What you are asked to do » The whole listing below should be retyped exactly, without any images.

|---|

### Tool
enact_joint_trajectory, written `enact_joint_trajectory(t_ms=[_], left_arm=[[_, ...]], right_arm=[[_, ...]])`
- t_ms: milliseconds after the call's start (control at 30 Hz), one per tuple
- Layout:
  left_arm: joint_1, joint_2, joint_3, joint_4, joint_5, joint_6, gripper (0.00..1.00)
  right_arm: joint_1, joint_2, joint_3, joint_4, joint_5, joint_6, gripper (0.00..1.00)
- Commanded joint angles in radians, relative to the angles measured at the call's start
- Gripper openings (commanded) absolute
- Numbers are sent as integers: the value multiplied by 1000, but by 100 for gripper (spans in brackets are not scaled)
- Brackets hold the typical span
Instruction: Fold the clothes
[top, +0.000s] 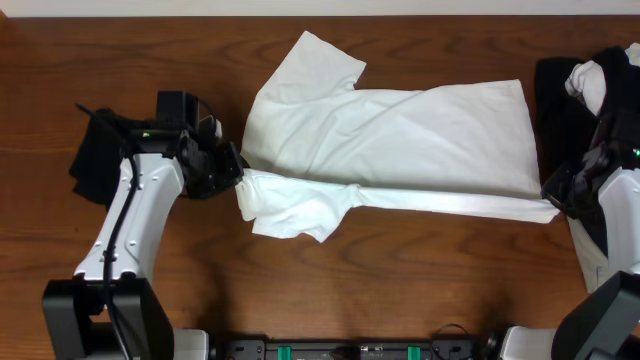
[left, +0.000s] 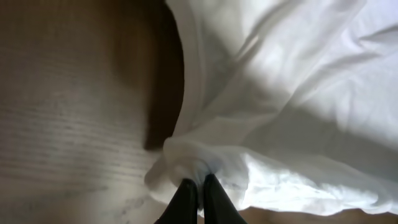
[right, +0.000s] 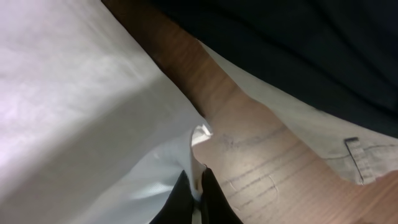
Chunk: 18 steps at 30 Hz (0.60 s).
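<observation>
Overhead, the large white short-sleeved fabric T-shirt (top: 400, 130) lies mid-table on the brown wooden table (top: 400, 290), near edge folded over, with the left gripper (top: 238, 180) at its left end and the right gripper (top: 553, 197) at its right. Left wrist: jaws clamped on bunched shirt fabric. Right wrist: jaws pinched together on the shirt's corner.

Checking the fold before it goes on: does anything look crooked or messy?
Yes. On the white T-shirt the near edge is folded over in a narrow strip, but the near sleeve sticks out below it, crumpled, beside the left gripper. The far sleeve lies flat.
</observation>
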<state>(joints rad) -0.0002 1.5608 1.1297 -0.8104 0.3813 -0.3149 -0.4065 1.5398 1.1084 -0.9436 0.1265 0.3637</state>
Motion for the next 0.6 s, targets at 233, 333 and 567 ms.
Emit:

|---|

Task output »
### Tool
enact_joint_trajectory, written `enact_joint_trajectory(t_ms=[_], left_arm=[[_, ...]], right_arm=[[_, ...]])`
- t_ms: milliseconds after the call's start (control at 30 Hz), one per tuple
- Layout:
  left_arm: joint_1, joint_2, joint_3, joint_4, joint_5, joint_6, gripper (0.00..1.00)
  right_arm: joint_1, joint_2, joint_3, joint_4, joint_5, joint_6, gripper (0.00..1.00)
- Commanded joint angles in radians, relative to the angles measured at the call's start
- Gripper openings (commanded) absolute
- Numbers are sent as integers: the value multiplied by 1000, but by 100 for gripper (spans in brackets are not scaled)
- Brackets hold the typical span
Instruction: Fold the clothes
[top, +0.000s] 
[left, +0.000s] 
[right, +0.000s] 
Chunk: 18 steps at 30 Hz (0.60 s).
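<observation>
Overhead, the large white short-sleeved fabric T-shirt (top: 400, 130) lies mid-table on the brown wooden table (top: 400, 290), near edge folded over, with the left gripper (top: 238, 180) at its left end and the right gripper (top: 553, 197) at its right. Left wrist: jaws clamped on bunched shirt fabric. Right wrist: jaws pinched together on the shirt's corner.

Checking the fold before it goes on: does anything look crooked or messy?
Yes. On the white T-shirt the near edge is folded over in a narrow strip, but the near sleeve sticks out below it, crumpled, beside the left gripper. The far sleeve lies flat.
</observation>
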<state>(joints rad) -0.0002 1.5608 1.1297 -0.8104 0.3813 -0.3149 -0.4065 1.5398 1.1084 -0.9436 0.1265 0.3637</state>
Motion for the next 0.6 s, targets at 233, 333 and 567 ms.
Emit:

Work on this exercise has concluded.